### EXERCISE PROMPT
Take the lines below beginning at the line that has "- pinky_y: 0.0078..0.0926" and stopping after the line that has "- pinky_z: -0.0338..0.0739", and print them exactly as they are, with no other lines.
----- PROVIDED MATERIAL -----
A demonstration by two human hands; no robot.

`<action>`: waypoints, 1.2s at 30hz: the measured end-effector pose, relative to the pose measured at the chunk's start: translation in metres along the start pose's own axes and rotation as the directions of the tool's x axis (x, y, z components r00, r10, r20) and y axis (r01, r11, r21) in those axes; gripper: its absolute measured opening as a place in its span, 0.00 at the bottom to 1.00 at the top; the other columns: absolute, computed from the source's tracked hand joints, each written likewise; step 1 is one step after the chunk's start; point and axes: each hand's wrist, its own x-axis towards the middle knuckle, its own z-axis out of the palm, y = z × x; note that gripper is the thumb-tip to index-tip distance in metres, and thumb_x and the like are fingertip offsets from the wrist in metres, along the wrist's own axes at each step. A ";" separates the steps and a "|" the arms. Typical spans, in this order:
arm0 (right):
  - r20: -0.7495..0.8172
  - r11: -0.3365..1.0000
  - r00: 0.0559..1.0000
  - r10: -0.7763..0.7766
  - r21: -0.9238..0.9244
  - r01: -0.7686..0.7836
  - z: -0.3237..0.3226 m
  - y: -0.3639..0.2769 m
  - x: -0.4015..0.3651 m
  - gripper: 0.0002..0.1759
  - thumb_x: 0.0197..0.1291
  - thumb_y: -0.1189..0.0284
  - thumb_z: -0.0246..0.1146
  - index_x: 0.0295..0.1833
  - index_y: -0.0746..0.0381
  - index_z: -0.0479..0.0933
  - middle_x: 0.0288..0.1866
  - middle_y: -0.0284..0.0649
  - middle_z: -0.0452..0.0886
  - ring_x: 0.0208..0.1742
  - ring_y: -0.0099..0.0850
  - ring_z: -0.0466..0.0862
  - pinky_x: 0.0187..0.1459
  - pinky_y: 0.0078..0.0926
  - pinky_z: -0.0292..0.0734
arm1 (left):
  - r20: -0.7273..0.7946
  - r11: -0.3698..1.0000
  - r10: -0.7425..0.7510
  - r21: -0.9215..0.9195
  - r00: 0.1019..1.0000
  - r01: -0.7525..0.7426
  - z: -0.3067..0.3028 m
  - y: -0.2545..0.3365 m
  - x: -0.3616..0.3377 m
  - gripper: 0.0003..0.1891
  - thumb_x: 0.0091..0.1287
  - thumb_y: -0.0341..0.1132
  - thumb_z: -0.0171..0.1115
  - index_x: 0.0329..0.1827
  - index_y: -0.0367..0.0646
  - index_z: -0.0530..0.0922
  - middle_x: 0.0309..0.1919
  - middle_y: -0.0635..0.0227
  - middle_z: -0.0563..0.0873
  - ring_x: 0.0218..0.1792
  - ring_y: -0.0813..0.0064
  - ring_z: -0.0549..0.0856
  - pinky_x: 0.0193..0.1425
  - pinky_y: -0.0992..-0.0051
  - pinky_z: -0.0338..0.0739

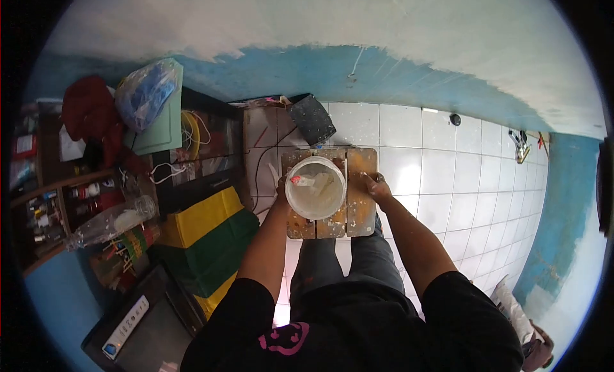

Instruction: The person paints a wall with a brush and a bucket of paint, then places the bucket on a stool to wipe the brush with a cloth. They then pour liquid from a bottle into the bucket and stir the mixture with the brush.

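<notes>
A paint-spattered wooden stool (362, 209) with a slatted top is in front of my legs. On its left and middle slats stands a white bucket (342, 202), with whitish material and a red-tipped object (299, 179) inside. My right hand (378, 188) is closed on the stool's right side, its thumb over the top and pale smears on the fingers. At the left edge, beside the bucket, my left hand (281, 190) grips the stool; most of its fingers are hidden.
A partly painted blue wall (409, 78) rises ahead of the white tiled floor (401, 167). A dark box (311, 119) and a cable lie near the wall. Left are cluttered shelves, a big clear bottle (115, 223) and yellow-green cloth (204, 234). Metal items (520, 146) lie far right.
</notes>
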 end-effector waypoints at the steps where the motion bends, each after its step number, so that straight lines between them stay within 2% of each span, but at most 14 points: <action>1: -0.009 0.990 0.992 0.129 0.054 -0.128 0.001 -0.033 -0.018 0.44 0.47 0.46 0.64 0.56 0.74 0.64 0.43 0.49 0.78 0.45 0.36 0.78 0.48 0.29 0.72 | -0.017 1.000 -0.005 0.017 1.000 0.006 -0.003 -0.002 0.001 0.22 0.66 0.47 0.45 0.52 0.40 0.73 0.45 0.59 0.80 0.45 0.64 0.80 0.52 0.63 0.75; 2: -0.007 0.961 0.967 0.255 0.109 -0.253 0.002 -0.058 -0.031 0.46 0.45 0.45 0.65 0.56 0.74 0.64 0.44 0.50 0.77 0.47 0.38 0.78 0.50 0.30 0.72 | -0.037 0.999 -0.008 0.034 0.999 0.010 -0.006 -0.004 0.001 0.22 0.65 0.47 0.45 0.53 0.40 0.73 0.45 0.58 0.80 0.45 0.64 0.80 0.52 0.63 0.76; 3: -0.032 0.962 0.962 0.273 0.043 -0.271 0.003 -0.059 -0.032 0.50 0.41 0.41 0.65 0.56 0.75 0.63 0.51 0.54 0.73 0.52 0.43 0.75 0.53 0.34 0.71 | -0.057 0.999 -0.009 0.052 0.998 0.012 -0.007 -0.005 0.000 0.23 0.65 0.48 0.46 0.53 0.40 0.72 0.46 0.58 0.80 0.46 0.63 0.80 0.52 0.63 0.76; 5: -0.098 0.954 0.954 0.283 -0.076 -0.291 0.011 -0.051 -0.025 0.51 0.41 0.40 0.64 0.56 0.75 0.63 0.53 0.56 0.71 0.54 0.46 0.74 0.55 0.35 0.70 | -0.087 0.996 -0.006 0.091 0.996 0.014 -0.008 -0.003 0.000 0.24 0.64 0.49 0.47 0.54 0.40 0.72 0.46 0.58 0.80 0.46 0.62 0.80 0.51 0.63 0.76; 8: -0.204 0.930 0.940 0.274 -0.195 -0.313 0.014 -0.057 -0.033 0.52 0.39 0.40 0.65 0.57 0.74 0.63 0.55 0.57 0.70 0.56 0.47 0.72 0.56 0.36 0.68 | 0.185 0.995 -0.010 -0.094 0.983 0.028 -0.007 -0.007 0.004 0.26 0.62 0.51 0.48 0.54 0.40 0.72 0.46 0.58 0.80 0.46 0.61 0.79 0.51 0.63 0.76; 9: -0.236 0.920 0.934 0.268 -0.225 -0.321 0.015 -0.062 -0.038 0.52 0.39 0.40 0.65 0.57 0.74 0.64 0.54 0.57 0.70 0.56 0.47 0.72 0.57 0.35 0.67 | 0.211 0.999 -0.004 -0.037 0.978 0.012 -0.010 -0.009 0.004 0.26 0.62 0.52 0.48 0.54 0.40 0.72 0.46 0.58 0.79 0.46 0.61 0.79 0.51 0.62 0.76; 12: -0.201 0.896 0.936 0.290 -0.286 -0.339 0.010 -0.075 -0.052 0.49 0.41 0.43 0.65 0.59 0.72 0.62 0.56 0.57 0.68 0.58 0.47 0.70 0.59 0.35 0.65 | 0.165 0.998 -0.055 -0.005 0.985 0.056 -0.011 -0.010 -0.001 0.26 0.62 0.52 0.48 0.54 0.41 0.72 0.46 0.59 0.79 0.46 0.61 0.79 0.51 0.62 0.75; 18: -0.314 0.859 0.898 0.308 -0.315 -0.404 0.008 -0.066 -0.067 0.41 0.50 0.51 0.63 0.63 0.66 0.59 0.57 0.58 0.67 0.59 0.47 0.70 0.59 0.35 0.66 | 0.114 0.991 -0.136 0.019 0.984 0.135 -0.001 -0.014 -0.010 0.26 0.61 0.54 0.49 0.53 0.42 0.73 0.46 0.60 0.79 0.46 0.62 0.79 0.51 0.61 0.75; 21: -0.308 0.880 0.916 0.258 -0.317 -0.355 -0.003 -0.063 -0.069 0.41 0.50 0.52 0.63 0.64 0.65 0.58 0.57 0.58 0.67 0.59 0.47 0.70 0.59 0.35 0.66 | 0.077 0.987 -0.159 0.046 0.984 0.156 0.010 -0.017 -0.014 0.27 0.61 0.54 0.50 0.53 0.42 0.73 0.46 0.60 0.79 0.46 0.62 0.79 0.51 0.60 0.75; 26: -0.353 0.880 0.905 0.235 -0.319 -0.353 -0.028 -0.062 -0.088 0.41 0.47 0.54 0.66 0.61 0.70 0.62 0.52 0.56 0.74 0.54 0.46 0.75 0.55 0.33 0.71 | -0.043 0.971 -0.219 0.085 0.975 0.222 0.034 -0.032 -0.031 0.25 0.61 0.55 0.51 0.52 0.45 0.74 0.45 0.62 0.80 0.42 0.63 0.80 0.49 0.61 0.76; 29: -0.365 0.900 0.899 0.240 -0.263 -0.347 -0.055 -0.061 -0.101 0.40 0.46 0.55 0.67 0.59 0.69 0.65 0.51 0.54 0.75 0.54 0.44 0.75 0.55 0.32 0.71 | -0.116 0.960 -0.128 0.236 0.985 0.152 0.012 -0.062 -0.012 0.25 0.61 0.55 0.51 0.53 0.46 0.73 0.46 0.63 0.79 0.43 0.64 0.80 0.47 0.64 0.77; 32: -0.367 0.919 0.902 0.230 -0.225 -0.325 -0.086 -0.056 -0.116 0.38 0.45 0.55 0.67 0.57 0.69 0.67 0.51 0.52 0.76 0.54 0.42 0.76 0.54 0.32 0.71 | -0.453 0.929 -0.095 0.280 0.886 0.243 0.104 -0.058 -0.043 0.25 0.61 0.53 0.53 0.55 0.47 0.72 0.48 0.63 0.78 0.44 0.65 0.81 0.45 0.66 0.79; 35: -0.355 0.919 0.902 0.245 -0.211 -0.333 -0.128 -0.051 -0.127 0.37 0.45 0.55 0.68 0.56 0.69 0.68 0.50 0.51 0.77 0.52 0.42 0.77 0.54 0.31 0.71 | -0.227 0.896 -0.039 0.423 0.973 0.135 0.074 -0.094 -0.011 0.26 0.62 0.54 0.50 0.57 0.48 0.70 0.51 0.63 0.77 0.49 0.66 0.79 0.49 0.66 0.77; 36: -0.352 0.918 0.900 0.259 -0.200 -0.343 -0.142 -0.050 -0.127 0.37 0.45 0.55 0.68 0.56 0.68 0.68 0.50 0.51 0.77 0.52 0.42 0.77 0.53 0.31 0.71 | -0.222 0.898 -0.073 0.410 0.972 0.161 0.089 -0.095 -0.007 0.26 0.63 0.55 0.48 0.58 0.48 0.70 0.52 0.63 0.77 0.50 0.67 0.79 0.51 0.66 0.76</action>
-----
### OUTPUT OF THE TASK
  - pinky_y: 0.0078..0.0926
  - pinky_z: -0.0292..0.0734
arm1 (left):
  - r20: -0.7273..0.7946
  - r11: -0.3698..1.0000
  - r10: -0.7425..0.7510
  - r21: -0.9215..0.9195
  - r00: 0.1019..1.0000
  - r01: -0.7525..0.7426
  - z: -0.3067..0.3028 m
  - y: -0.2545..0.3365 m
  - x: -0.3616..0.3377 m
  - gripper: 0.0003..0.1891
  - thumb_x: 0.0091..0.1287
  - thumb_y: -0.0341..0.1132
  - thumb_z: -0.0171..0.1115
  - index_x: 0.0329..0.1827
  - index_y: -0.0367..0.0646
  - index_z: -0.0530..0.0922
  - middle_x: 0.0309..0.1919
  - middle_y: -0.0635..0.0227
  - middle_z: -0.0563..0.0873
  - ring_x: 0.0218..0.1792
  - ring_y: -0.0813..0.0064
  - ring_z: -0.0549..0.0856
  - pinky_x: 0.0193..0.1425
  - pinky_y: -0.0992..-0.0051
  - pinky_z: -0.0338..0.0739

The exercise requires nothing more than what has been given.